The visualization protocol consists of the following:
1. Timespan:
The data used was collected during the year 2018. We need to keep into account the fact that with the recent COVID-19 pandemic it may be possible that this data does not reflect anymore the current situation.
2. Data source:
The data was collected from the United States Department of Transportation, more precisely on the Bureau of Transportation Statistics section, it can be found at this link: Bureau of Transportation Statistics
3. Link to the dataset used:
The specific dataset was gathered from a Kaggle page containing a collection of Air Traffic Data with a span from 2009 to 2018, it can be found here: Airline Delay and Cancellation Data, 2009 - 2018
4. Metadata of the main dataset (every route related data derives from this):
FL_DATE (date of the flight),
OP_CARRIER (name of the carrier operator),
OP_CARRIER_FL_NUM (flight number of the carrier operator),
ORIGIN (origin airport IATA code),
DEST (destination airport IATA code),
DEP_TIME (time of departure),
DEP_DELAY (departure delay),
TAXI_OUT (time spent on the runway),
WHEELS_OFF (time when wheels are of the ground),
WHEELS_ON (time when wheels touch the ground),
TAXI_IN (time spent on the arrival runway),
ARR_TIME (time of arrival at the gate),
ARR_DELAY (delay on arrival),
CANCELLED (true or false),
CANCELLATION_CODE (determines the cancellation reason),
DIVERTED (true or false),
ACTUAL_ELAPSED_TIME (total time elapsed),
AIR_TIME (time in the air),
DISTANCE (In kilometres),
DELAY_REASON (carrier_delay, weather_delay, nas_delay, security_delay,
late_aircraft_delay).
5. Short abstract of the data visualization process:
The dataset was processed using python, it didn’t require any pre-processing and alongside the Airports Dataset containing IATA code and coordinates available on the Bureau of Transportation Statistics site, for each of the visualizations we saved a new file containing only the necessary columns for the specific use case.

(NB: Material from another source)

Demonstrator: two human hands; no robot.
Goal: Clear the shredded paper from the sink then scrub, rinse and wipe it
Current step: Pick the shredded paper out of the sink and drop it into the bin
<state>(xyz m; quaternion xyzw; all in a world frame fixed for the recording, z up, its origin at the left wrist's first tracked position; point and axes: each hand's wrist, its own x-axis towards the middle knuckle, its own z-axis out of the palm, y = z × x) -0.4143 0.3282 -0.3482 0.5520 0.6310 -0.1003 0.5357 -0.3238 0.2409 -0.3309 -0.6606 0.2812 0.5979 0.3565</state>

6. Actions performed to obtain each visualization:
An ordered list of all the actions performed and parameters and scripts used to transform the raw data into the final visualization is available in the MAP PROTOCOL section of each map/plot.
7. Data used to obtain this visualization:
The data used in this visualization regards only the fields about position of the airports, number of flights for each route and number of flights for each airport.
The visualization shown in the Flight Routes Map represents the amount of airline traffic with respect to each air route in the USA.
Its features and visual variables are:
Yellow dots (shape and colour): depict the airports locations. The bigger the point the higher its relevance (total number of flights).
Thickness of segments (size, orientation): the thicker the segment, the bigger the number of flights in that direction.
Colour of segment (colour): doesn't have a precise meaning. It is just a palette of colours that helps the user to understand the departure and arrival airport.
The goal of this visualization is to learn the distribution of the flights contemplated in our dataset.
There is the chance to select, by clicking on the map or writing the airport code/name in the designated field, a single airport in order to show the specific connections it has with other airports.
Zoom in on the map to discover smaller airports and connections.